Zuppa di Cioccolato - mint bergamot semifreddo, hot chocolate soup
The growling stomach, I dug into the pale round of semifreddo. The texture was right, creamy but sturdier than ice cream, while the bergamot, as I had feared, was out of touch with the taste buds. The average chocolate sauce failed to give the dessert any flare or drama.

Bomboloni – Banana filled doughnut, chocolate dipping sauce

I sampled a bite of their bomboloni, stuffed with banana. If you want a really good doughnut, I think you are better off somewhere else; I personally prefer my local farmer’s apple cider doughnut. However, if you are in a dire need for fried dough at the end of your meal, perhaps out of sheer hunger or sheer despair, I can say that these are at least edible.

Dining with someone who has an allergy for garlic at an Italian restaurant was arguably absurd – not an experience to be repeated intentionally. However, Convivio turned the absurdity into a hardship. Their olive oil, as we were told, was already infused with garlic; therefore, the only dishes that were available would be something without olive oil, which was, at an Italian restaurant, a near impossibility. Granted, the allergy was not something that an Italian chef would encounter normally; nonetheless, the chef only needed to use some regular, non-garlic-infused oil and prepare the dishes the same way. Thus, this technical change in preparation should not have eliminated all the dishes, if the chef was willing to feed his patrons. Exasperated by the curt responses in the form of “No” to his sheepish enquiries (or entreaties, more like) whether a dish could be made without garlic, our fellow diner with the unfortunate allergy had to almost beg the waitress to ask the chef if anything could be done. Not only the waitress was rude to the point of borderline unacceptability (her attitude picked up noticeably as the tipping time approached), the chef also seemed little inclined to exercise his expertise or creativity for his unfortunate patron. At the end, the resolution was an even more bland Malloreddus, if such was possible (I suppose it was). I think the doubly unfortunate diner would have been better off eating simply boiled pasta with salt and pepper and some shaved parmiggiano.

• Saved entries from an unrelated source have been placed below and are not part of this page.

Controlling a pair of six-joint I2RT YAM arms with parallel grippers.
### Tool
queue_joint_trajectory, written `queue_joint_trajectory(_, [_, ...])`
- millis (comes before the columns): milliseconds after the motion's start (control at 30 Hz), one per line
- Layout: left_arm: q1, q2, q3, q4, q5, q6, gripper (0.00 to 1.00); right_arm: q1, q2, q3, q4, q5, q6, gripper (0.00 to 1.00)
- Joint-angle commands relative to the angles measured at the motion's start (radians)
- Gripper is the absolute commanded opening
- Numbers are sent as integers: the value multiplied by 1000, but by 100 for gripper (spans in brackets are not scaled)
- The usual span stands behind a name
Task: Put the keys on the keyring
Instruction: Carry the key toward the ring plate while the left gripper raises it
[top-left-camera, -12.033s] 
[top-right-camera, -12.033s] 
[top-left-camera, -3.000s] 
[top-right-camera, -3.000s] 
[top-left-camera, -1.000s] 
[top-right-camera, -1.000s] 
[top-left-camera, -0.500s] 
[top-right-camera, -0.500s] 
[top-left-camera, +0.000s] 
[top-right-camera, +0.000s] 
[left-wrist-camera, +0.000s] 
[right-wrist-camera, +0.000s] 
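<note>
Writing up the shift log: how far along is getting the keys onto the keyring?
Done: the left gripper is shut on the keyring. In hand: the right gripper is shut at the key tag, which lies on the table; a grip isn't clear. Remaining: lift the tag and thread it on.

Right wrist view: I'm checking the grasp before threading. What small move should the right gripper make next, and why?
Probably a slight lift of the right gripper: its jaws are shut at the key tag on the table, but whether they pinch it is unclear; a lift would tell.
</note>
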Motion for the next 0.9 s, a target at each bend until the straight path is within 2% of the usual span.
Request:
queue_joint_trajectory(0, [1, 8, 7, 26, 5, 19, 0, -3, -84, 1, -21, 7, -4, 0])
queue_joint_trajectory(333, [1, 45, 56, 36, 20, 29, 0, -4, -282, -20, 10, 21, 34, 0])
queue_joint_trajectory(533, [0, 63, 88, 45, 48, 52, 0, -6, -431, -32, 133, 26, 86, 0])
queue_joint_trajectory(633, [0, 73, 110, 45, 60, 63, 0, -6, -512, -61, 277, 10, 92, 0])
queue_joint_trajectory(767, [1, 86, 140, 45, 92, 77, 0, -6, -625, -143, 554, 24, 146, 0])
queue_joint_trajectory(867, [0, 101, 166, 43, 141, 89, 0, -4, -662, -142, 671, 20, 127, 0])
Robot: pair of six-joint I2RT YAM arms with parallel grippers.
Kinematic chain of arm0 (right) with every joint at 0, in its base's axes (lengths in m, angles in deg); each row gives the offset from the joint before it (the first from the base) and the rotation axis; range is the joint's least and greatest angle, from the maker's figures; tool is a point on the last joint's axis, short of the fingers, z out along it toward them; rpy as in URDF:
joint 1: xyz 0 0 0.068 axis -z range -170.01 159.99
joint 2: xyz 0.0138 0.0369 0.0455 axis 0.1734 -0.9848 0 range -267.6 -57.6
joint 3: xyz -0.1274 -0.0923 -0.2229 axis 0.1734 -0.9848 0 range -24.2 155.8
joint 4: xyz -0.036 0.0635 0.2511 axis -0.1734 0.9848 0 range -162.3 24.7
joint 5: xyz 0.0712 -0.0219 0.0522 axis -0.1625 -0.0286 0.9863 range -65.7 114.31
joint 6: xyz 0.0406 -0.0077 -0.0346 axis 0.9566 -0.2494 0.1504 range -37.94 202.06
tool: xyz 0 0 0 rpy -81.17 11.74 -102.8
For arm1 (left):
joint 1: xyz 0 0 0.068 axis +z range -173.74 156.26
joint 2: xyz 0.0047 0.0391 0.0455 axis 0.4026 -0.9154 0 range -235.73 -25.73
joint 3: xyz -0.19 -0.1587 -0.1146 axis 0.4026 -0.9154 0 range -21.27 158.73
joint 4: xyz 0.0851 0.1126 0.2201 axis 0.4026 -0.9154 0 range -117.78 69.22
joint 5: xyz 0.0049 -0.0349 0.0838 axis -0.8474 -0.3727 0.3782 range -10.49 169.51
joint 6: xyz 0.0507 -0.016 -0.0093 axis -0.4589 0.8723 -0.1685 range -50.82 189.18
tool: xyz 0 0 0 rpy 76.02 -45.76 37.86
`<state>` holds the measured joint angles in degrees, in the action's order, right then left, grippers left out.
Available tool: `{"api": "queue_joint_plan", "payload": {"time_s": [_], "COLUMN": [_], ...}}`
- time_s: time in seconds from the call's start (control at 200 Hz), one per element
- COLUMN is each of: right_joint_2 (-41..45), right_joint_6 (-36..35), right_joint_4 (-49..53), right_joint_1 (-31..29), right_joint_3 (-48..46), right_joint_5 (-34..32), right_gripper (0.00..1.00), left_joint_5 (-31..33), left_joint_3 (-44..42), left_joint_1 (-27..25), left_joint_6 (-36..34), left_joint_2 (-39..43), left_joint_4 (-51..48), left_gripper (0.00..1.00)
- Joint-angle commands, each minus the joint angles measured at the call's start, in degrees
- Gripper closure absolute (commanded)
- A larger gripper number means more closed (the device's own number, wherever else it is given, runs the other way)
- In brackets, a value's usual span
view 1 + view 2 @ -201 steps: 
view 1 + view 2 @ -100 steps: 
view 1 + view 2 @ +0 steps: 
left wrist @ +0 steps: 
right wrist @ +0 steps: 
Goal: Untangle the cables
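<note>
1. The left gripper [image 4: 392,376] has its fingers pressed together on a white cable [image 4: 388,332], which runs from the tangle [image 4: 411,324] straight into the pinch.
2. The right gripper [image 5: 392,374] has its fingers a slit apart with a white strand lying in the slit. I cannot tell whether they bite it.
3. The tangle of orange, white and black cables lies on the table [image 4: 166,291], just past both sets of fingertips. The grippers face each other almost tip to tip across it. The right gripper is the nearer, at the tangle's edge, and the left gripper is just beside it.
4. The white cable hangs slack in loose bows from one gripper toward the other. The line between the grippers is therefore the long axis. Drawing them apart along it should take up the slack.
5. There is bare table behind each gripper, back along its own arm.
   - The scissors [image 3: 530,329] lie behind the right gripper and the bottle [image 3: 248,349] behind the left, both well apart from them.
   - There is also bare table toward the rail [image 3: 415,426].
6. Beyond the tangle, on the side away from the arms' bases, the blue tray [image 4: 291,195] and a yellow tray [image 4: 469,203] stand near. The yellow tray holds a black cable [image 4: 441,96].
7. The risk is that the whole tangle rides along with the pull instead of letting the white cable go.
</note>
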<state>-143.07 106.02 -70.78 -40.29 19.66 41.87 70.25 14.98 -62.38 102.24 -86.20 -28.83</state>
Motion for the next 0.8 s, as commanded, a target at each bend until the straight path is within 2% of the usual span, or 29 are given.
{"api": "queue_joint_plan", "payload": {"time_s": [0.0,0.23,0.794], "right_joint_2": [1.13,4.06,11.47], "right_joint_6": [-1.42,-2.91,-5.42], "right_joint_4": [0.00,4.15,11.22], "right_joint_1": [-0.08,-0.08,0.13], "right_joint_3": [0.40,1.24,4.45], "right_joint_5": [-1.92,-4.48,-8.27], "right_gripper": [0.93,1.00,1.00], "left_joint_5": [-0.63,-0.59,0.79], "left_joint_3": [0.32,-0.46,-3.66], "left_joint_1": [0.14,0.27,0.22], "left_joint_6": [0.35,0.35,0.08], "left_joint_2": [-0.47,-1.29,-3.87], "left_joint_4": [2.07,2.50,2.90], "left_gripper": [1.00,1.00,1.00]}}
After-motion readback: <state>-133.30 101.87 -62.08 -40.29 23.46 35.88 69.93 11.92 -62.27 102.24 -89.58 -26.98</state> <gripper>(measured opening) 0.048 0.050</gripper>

Garlic allergy or not, the only delicious item at this incompetent and impertinent restaurant was the olive bread – chewy, moist and crusty, although stingy with the olives. However, it was served by yet another rude underling of the Emperor with the New Clothes, who either had an auditory dysfunction or simply a dysfunctional attitude toward life.

I have never understood the masses, and thankfully I never will. However, one thing I know is food and I refuse to join the party in pretending that the Emperor is wearing anything at all.